In [58]:
###indicators form dependency grammar and valency grammar,such as dependency distance, dependency direction, 
###probabilistic valency pattern, valency and so on.###
from conllu import parse_incr

In [69]:
def get_mdd(data, deprel=None, upos=None, depdirection=None):
    """
    Calculate the Mean Dependency Distance (MDD) for a conllu format data.

    This function computes the average distance between words and their syntactic
    heads based on optional filters such as dependency relation (deprel),
    Universal POS (upos), and dependency direction (depdirection).

    Args:
        data (conllu): A list of sentences, each represented as a list of word dictionaries.
                     Each word dictionary should contain 'id', 'head', 'deprel', and 'upos' keys.
        deprel (str, optional): The dependency relation to consider. If None, all relations are considered.
        upos (str, optional): The Universal POS tag to consider. If None, all tags are considered.
        depdirection (str, optional): The desired dependency direction: 'head_initial' or 'head_final'.

    Returns:
        float: The calculated Mean Dependency Distance (MDD).

    Example:
        data = [
            [{'id': 1, 'head': 2, 'deprel': 'nsubj', 'upos': 'NOUN'}, {'id': 2, 'head': 0, 'deprel': 'root', 'upos': 'VERB'}],
            [{'id': 1, 'head': 3, 'deprel': 'nsubj', 'upos': 'NOUN'}, {'id': 2, 'head': 3, 'deprel': 'aux', 'upos': 'AUX'},
             {'id': 3, 'head': 0, 'deprel': 'root', 'upos': 'VERB'}]
        ]
        mdd = get_mdd(data, deprel='nsubj', depdirection='head_initial')
        print(f"Mean Dependency Distance: {mdd}")

    Note:
        - The function assumes that the input data follows the specified format.
        - The 'id' key in each word dictionary represents the word's index in the sentence.
        - The 'head' key represents the index of the head word to which the current word is dependent.
        - The 'deprel' key represents the dependency relation between the current word and its head.
        - The 'upos' key represents the Universal POS tag of the current word.
        - If no suitable dependencies are found, the function returns 0.0.
    """
    word_dd = []  
    for sentence in parse_incr(data):    
        for word in sentence:
            if deprel is not None and word['deprel'] == deprel:
                dd = abs(word['head'] - word['id'])
                word_dd.append(dd)
            elif upos is not None and sentence[word['head'] - 1]['upos'] == upos and word['head'] != 0:
                dd = abs(word['head'] - word['id'])
            elif depdirection == 'head_final' and word['deprel'] not in ['root','punct'] and word['head'] > word['id']:
                dd = abs(word['head'] - word['id'])
                word_dd.append(dd)
            elif depdirection == 'head_initial' and word['deprel'] not in ['root','punct'] and word['head'] < word['id']:
                dd = abs(word['head'] - word['id'])
                word_dd.append(dd)
            elif deprel is None and upos is None and word['deprel'] not in ['root','punct']:
                dd = abs(word['head'] - word['id'])
                word_dd.append(dd)
    mdd = sum(word_dd) / len(word_dd)
    return mdd

In [66]:
def get_pdd(data, deprel=None):
    """
    Calculate the Proportion of Dependency Directions (PDD) for a conllu format data.

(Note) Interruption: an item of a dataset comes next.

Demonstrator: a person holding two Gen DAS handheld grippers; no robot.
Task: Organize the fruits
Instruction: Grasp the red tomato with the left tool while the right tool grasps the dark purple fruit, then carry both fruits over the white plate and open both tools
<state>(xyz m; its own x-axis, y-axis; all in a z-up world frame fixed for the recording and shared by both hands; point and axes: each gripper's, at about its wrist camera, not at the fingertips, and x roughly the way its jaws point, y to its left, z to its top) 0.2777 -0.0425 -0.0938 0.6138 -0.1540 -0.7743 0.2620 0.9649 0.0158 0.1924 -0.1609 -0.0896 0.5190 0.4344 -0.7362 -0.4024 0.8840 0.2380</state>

    This function computes the proportion of head-initial and head-final dependencies
    based on the provided dependency relation (deprel) within the input data.

    Args:
        data (conllu): A list of sentences, each represented as a list of word dictionaries.
                     Each word dictionary should contain 'id', 'head', and 'deprel' keys.
        deprel (str, optional): The dependency relation to consider. If None, all relations are considered.

    Returns:
        tuple: A tuple containing two values:
               - proportion_head_initial (float): The proportion of head-initial dependencies.
               - proportion_head_final (float): The proportion of head-final dependencies.

    Example:
        data = [
            [{'id': 1, 'head': 2, 'deprel': 'nsubj'}, {'id': 2, 'head': 0, 'deprel': 'root'}],
            [{'id': 1, 'head': 3, 'deprel': 'nsubj'}, {'id': 2, 'head': 3, 'deprel': 'aux'},
             {'id': 3, 'head': 0, 'deprel': 'root'}]
        ]
        prop_initial, prop_final = get_pdd(data, deprel='nsubj')
        print(f"Proportion of head-initial dependencies: {prop_initial}")
        print(f"Proportion of head-final dependencies: {prop_final}")

    Note:
        - The function assumes that the input data follows the specified format.
        - The 'id' key in each word dictionary represents the word's index in the sentence.
        - The 'head' key represents the index of the head word to which the current word is dependent.
        - The 'deprel' key represents the dependency relation between the current word and its head.
        - The function returns (0, 0) if no suitable dependencies are found in the data.
    """
    head_initial = 0
    head_final = 0
    
    for sentence in parse_incr(data):    
        for word in sentence:
            if deprel is not None and word['deprel'] == deprel and word['deprel'] not in ['root','punct']:
                if word['deprel'] == deprel:
                    if word['head'] < word['id']:
                        head_initial += 1
                    else:
                        head_final += 1
            elif deprel is None and word['deprel'] not in ['root','punct']:
                    if word['head'] < word['id']:
                        head_initial += 1
                    else:
                        head_final += 1
                        
    total = head_initial + head_final
    proportion_head_initial = head_initial / total
    proportion_head_final = head_final / total

    return proportion_head_initial, proportion_head_final

In [80]:
def get_mv(data,upos=None):
    if upos != None:
        num_depdents = 0
        num_word = 0
        for sentence in parse_incr(data):    
            for word in sentence:
                if word['deprel'] != 'punct' and word['upos'] == upos: 
                    depdents = [w for w in sentence if w['head'] == word['id']]
                    num_depdents += len(depdents)
                    num_word += 1
        mean_valency = num_depdents/num_word
        return mean_valency
    elif upos == None:
        num_depdents = 0
        num_word = 0
        for sentence in parse_incr(data):    
            for word in sentence:
                if word['deprel'] != 'punct': 
                    depdents = [w for w in sentence if w['head'] == word['id']]
                    num_depdents += len(depdents)
                    num_word += 1
        mean_valency = num_depdents/num_word
        return mean_valency

In [81]:
%%time
data = open(r'D:\数据集\sud-treebanks-v2.11\SUD_Chinese-GSD\zh_gsd-sud-train.conllu',"r",encoding="utf-8")
print(get_mv(data,upos='VERB'))

2.0631018923833255
Wall time: 1.63 s